> [Assigned task]
Only the lines below, from the one with "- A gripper" through the one with "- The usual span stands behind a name", are to be written out, exactly.

________________

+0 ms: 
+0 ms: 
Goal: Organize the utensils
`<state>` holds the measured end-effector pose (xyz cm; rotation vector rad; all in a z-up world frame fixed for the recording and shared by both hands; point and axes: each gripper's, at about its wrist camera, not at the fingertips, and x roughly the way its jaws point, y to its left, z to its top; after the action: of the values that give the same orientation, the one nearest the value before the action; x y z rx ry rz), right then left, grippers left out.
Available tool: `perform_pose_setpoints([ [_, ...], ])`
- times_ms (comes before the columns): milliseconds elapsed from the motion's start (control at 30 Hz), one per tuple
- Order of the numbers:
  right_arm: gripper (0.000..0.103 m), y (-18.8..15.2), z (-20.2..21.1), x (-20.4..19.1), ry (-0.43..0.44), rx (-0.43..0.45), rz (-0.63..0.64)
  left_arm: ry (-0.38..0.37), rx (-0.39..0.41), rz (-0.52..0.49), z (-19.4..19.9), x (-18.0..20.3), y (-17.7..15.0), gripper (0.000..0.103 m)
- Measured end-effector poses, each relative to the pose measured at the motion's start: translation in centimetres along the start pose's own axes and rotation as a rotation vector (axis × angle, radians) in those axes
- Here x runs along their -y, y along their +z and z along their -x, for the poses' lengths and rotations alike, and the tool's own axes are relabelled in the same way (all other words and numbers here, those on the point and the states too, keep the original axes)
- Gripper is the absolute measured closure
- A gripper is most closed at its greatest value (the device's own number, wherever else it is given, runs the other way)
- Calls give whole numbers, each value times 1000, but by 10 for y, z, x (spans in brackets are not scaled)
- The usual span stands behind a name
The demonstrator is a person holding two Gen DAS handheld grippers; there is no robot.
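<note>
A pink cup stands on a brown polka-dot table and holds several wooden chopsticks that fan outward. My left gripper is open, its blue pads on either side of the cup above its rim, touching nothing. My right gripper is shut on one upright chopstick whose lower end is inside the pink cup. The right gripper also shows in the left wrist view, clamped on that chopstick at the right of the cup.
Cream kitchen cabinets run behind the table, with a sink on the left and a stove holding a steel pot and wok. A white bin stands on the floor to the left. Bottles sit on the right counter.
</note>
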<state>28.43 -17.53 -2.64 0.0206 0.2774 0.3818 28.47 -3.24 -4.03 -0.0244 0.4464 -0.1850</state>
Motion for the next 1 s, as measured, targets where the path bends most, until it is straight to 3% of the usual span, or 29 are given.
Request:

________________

> [Written solution]
- A gripper is most closed at its greatest value (the device's own number, wherever else it is given, runs the other way)
- Calls give whole numbers, each value times 1000, but by 10 for y, z, x (spans in brackets are not scaled)
- The usual span stands behind a name

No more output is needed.